Mit ihrer Verwandlung vom hässlichen Entlein zum schönen Schwan macht sie allen Teenagern Mut, die sich über ihre Zahnspange und ärgern. 

(Quelle: promiflash)


----------



## Chamser81 (28 Nov. 2011)

Das ist sie in meinen Augen immer noch!


----------



## FatChris (28 Nov. 2011)

In meine auch!


----------



## Barricade (29 Nov. 2011)

Da gebe ich euch auch recht.


----------



## beachkini (30 Nov. 2011)

wurde von ihren mitschülern früher auch gemobbt und mit 'tit lips' (titten-lippe) angesprochen, weil sie einen relativ kleinen busen hat, aber eben recht volle lippen. heute is es ihr 'markenzeichen'  und sie wird einige neider haben. so kanns kommen.. 

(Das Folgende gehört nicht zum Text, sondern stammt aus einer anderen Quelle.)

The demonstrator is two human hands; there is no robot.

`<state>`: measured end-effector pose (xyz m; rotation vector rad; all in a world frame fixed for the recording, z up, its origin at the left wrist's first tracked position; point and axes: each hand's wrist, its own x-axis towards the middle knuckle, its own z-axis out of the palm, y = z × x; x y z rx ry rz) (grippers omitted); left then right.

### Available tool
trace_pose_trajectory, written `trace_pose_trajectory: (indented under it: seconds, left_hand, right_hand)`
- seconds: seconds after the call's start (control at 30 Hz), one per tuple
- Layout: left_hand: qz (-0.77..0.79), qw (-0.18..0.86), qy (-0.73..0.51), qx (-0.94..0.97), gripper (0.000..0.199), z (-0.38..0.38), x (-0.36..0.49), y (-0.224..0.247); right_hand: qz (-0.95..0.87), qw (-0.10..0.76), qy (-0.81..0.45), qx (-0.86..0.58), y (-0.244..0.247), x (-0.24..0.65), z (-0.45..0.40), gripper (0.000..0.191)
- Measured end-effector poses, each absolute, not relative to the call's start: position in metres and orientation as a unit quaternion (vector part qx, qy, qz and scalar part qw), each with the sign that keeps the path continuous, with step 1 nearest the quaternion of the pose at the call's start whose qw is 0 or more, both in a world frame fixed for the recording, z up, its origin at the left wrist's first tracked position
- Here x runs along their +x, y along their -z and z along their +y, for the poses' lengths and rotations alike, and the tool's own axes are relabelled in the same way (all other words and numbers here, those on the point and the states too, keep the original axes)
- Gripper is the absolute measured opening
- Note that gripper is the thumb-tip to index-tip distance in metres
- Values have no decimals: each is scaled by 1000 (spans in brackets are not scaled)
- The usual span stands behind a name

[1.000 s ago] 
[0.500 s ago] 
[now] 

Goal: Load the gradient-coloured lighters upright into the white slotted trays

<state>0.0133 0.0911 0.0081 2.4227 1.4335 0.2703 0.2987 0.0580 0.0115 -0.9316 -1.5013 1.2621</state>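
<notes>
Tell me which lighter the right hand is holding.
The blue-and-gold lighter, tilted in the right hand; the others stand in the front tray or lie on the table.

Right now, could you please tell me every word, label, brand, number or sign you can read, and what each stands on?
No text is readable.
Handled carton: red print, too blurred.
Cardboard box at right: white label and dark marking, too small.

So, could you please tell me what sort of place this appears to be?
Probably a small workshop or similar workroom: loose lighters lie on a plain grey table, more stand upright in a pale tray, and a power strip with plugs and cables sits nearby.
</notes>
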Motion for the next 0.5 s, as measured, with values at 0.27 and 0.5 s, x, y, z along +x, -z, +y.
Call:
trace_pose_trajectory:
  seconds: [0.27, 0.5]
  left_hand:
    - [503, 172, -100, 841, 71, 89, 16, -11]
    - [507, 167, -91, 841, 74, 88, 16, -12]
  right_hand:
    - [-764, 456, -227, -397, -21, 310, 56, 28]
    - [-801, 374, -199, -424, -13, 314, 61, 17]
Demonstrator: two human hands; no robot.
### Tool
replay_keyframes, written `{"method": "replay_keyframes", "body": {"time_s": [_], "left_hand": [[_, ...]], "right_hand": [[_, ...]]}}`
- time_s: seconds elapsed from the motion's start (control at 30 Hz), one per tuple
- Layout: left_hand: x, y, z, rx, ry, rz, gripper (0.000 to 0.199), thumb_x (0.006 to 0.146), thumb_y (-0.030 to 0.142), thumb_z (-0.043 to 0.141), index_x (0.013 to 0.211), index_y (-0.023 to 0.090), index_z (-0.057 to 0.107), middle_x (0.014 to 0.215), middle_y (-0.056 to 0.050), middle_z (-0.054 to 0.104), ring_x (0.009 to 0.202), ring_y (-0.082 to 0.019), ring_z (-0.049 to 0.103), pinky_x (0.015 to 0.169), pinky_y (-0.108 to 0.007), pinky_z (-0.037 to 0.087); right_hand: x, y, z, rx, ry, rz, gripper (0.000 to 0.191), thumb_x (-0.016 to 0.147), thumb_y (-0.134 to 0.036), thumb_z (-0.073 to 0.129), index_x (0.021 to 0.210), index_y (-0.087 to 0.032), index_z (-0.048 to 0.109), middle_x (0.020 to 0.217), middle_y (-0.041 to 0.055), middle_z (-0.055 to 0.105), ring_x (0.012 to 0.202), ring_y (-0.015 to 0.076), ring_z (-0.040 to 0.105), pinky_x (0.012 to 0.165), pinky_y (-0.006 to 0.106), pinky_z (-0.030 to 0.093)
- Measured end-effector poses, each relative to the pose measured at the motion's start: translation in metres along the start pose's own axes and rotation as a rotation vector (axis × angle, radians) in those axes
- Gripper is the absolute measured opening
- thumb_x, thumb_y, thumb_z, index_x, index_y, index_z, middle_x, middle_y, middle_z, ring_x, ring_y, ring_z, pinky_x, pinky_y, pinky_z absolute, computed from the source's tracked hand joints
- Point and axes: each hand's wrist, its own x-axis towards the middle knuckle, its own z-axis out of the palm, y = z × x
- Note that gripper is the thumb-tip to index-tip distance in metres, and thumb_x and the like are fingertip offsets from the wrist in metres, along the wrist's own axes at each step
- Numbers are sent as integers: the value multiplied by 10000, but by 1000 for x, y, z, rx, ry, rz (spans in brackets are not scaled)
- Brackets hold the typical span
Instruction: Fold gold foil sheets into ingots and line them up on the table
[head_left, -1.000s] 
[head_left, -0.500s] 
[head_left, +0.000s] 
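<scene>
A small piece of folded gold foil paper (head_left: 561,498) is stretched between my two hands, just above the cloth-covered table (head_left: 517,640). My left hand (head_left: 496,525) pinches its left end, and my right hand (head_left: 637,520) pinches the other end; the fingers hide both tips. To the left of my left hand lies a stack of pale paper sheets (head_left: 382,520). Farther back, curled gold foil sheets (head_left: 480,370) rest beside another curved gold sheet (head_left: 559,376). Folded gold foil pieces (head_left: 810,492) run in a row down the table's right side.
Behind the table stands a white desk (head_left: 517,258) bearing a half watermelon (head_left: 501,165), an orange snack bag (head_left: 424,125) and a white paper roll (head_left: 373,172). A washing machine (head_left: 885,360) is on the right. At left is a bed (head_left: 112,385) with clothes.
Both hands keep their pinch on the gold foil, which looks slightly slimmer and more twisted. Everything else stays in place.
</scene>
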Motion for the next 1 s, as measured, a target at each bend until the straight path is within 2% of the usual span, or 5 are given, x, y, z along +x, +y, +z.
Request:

und wenn ich noch einmal rosie im zusammenhang mit dem wort hässlich lese, dann gibts haue :angry:


----------



## Stefan102 (30 Nov. 2011)

beachkini schrieb:


> und wenn ich noch einmal rosie im zusammenhang mit dem wort hässlich lese, dann gibts haue :angry:


Sorry, das Wort "hässlich" ließ sich in dem Artikel nicht vermeiden


----------